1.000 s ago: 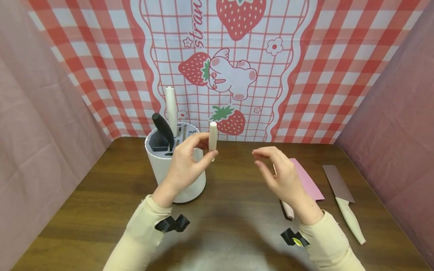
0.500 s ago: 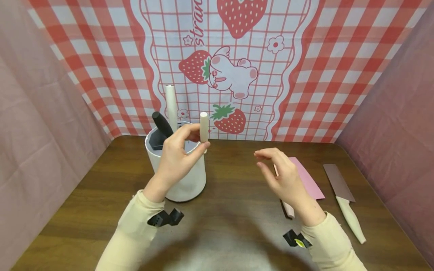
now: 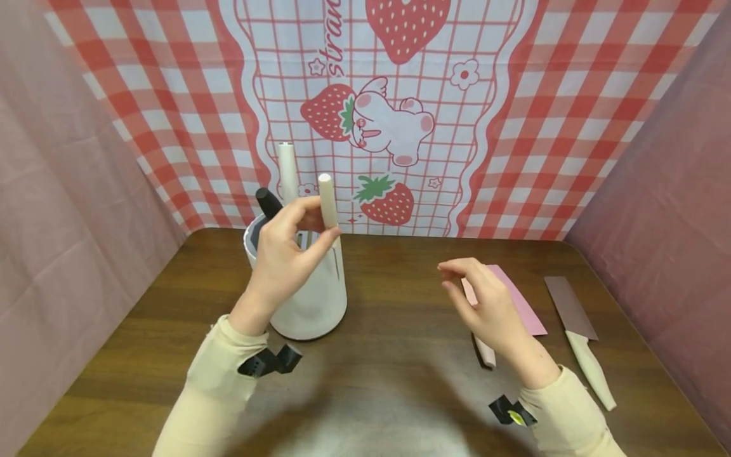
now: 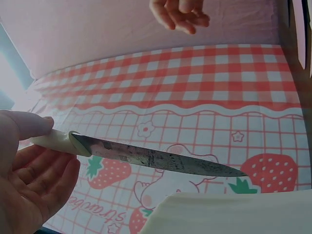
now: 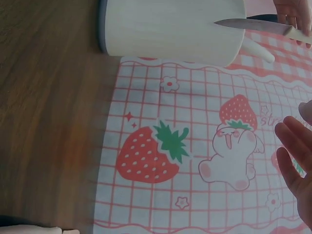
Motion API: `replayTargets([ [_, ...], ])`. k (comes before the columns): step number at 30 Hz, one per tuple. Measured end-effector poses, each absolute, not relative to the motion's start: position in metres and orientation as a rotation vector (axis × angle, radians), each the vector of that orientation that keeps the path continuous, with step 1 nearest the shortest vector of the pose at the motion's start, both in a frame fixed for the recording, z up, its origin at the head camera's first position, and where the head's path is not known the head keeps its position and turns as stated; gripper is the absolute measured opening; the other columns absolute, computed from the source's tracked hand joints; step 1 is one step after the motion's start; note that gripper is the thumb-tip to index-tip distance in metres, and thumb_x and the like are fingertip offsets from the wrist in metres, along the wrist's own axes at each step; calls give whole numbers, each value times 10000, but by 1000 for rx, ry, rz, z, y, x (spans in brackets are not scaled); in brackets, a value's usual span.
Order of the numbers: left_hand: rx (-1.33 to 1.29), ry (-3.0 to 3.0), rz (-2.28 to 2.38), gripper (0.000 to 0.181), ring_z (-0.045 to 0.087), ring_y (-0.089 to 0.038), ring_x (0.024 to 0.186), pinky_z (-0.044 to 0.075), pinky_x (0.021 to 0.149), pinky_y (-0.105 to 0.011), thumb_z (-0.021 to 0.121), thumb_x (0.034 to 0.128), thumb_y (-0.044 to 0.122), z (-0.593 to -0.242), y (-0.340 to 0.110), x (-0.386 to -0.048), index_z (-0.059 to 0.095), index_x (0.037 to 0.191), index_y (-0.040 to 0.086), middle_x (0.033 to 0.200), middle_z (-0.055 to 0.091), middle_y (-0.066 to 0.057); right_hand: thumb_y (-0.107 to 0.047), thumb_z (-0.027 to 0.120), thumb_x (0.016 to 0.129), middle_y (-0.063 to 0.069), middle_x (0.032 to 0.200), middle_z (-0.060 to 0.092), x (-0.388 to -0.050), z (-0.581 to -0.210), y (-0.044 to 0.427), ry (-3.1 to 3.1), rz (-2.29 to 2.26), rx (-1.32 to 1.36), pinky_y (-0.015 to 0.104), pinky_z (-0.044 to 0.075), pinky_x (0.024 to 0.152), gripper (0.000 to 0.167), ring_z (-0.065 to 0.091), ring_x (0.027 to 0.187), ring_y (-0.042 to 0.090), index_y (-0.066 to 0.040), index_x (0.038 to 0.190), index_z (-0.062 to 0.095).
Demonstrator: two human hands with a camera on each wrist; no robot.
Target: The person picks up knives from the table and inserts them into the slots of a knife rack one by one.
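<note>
My left hand [image 3: 282, 254] pinches the cream handle of a slim pointed knife [image 4: 156, 157] between thumb and fingers. In the head view, the knife's handle points up and its blade hangs down in front of the white knife block [image 3: 316, 304]. The left wrist view has the tip near the block's edge, but whether they touch I cannot tell. My right hand [image 3: 485, 308], fingers loosely bent and holding nothing, hovers beside a pink-bladed knife [image 3: 520, 304] and partly hides it.
A black handle [image 3: 267, 202] and a tall white handle [image 3: 287, 171] stick up from the block. At the right lies a broad-bladed knife with a cream handle [image 3: 592, 371] on the wooden table [image 3: 388, 355]. A patterned cloth [image 3: 514, 158] hangs behind.
My left hand has moved left and upward with the knife, nearer to the block's top. My right hand has drifted slightly right and down.
</note>
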State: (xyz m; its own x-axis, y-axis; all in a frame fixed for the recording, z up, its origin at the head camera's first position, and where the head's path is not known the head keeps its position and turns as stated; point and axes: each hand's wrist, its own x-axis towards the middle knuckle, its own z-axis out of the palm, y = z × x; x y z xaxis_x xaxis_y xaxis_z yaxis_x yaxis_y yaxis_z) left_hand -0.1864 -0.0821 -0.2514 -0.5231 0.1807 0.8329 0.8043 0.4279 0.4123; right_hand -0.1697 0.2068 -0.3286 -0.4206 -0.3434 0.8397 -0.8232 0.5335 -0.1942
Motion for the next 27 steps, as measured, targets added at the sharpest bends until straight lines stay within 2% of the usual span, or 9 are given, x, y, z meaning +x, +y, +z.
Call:
replayTargets([
  [4, -821, -1947, -1105, 303, 613, -147, 754, 498, 673, -316, 700, 777, 74, -248, -85, -186, 589, 1050, 5, 881, 634, -87, -277, 486, 936, 65, 895, 611, -169, -331, 208, -1996, 768, 946, 134, 407, 808, 334, 554, 831, 147, 22, 1025, 602],
  [11, -802, -1929, -1126, 305, 605, -149, 754, 492, 700, -249, 703, 770, 54, -242, -90, -186, 592, 1050, 4, 883, 633, -84, -274, 490, 934, 41, 889, 610, -169, -334, 210, -1990, 768, 959, 149, 412, 792, 321, 554, 819, 139, 11, 1022, 608],
  [19, -796, -1914, -1111, 303, 603, -150, 793, 498, 737, -237, 702, 770, 53, -233, -97, -185, 587, 1041, -20, 918, 629, -99, -276, 485, 937, 23, 888, 607, -169, -336, 211, -1992, 772, 968, 188, 426, 753, 317, 551, 815, 134, 0, 1030, 610],
  [27, -842, -1871, -1122, 288, 598, -136, 775, 495, 731, -227, 686, 776, 30, -221, -101, -185, 583, 1036, -43, 907, 634, -119, -281, 476, 940, 26, 882, 607, -168, -336, 213, -1998, 768, 967, 177, 419, 760, 327, 552, 809, 136, 4, 1028, 609],
])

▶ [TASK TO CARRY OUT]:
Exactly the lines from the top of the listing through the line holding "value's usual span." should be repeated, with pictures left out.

▶ [RESULT BELOW]:
1.000 s ago: 
0.500 s ago: 
now: 
now: 
now: 
Motion API: `replayTargets([ [_, ...], ])`. k (comes before the columns): step number at 30 Hz, one per tuple. Measured end-effector poses, each absolute, not relative to the motion's start: position in metres and orientation as a rotation vector (axis × angle, radians), each the vector of that orientation that keeps the path continuous, with step 1 nearest the shortest vector of the pose at the motion's start, both in a frame fixed for the recording, z up, its origin at the head camera's first position, and where the head's path is not known the head keeps its position and turns as stated; gripper is the absolute measured opening; the other columns absolute, computed from the source's tracked hand joints; step 1 is one step after the motion's start; note that gripper is the thumb-tip to index-tip distance in metres, and thumb_x and the like are fingertip offsets from the wrist in metres, along the wrist's own axes at each step; calls give whole numbers, each value times 10000, but by 1000 for rx, ry, rz, z, y, x (spans in brackets are not scaled); in brackets, a value's usual span.

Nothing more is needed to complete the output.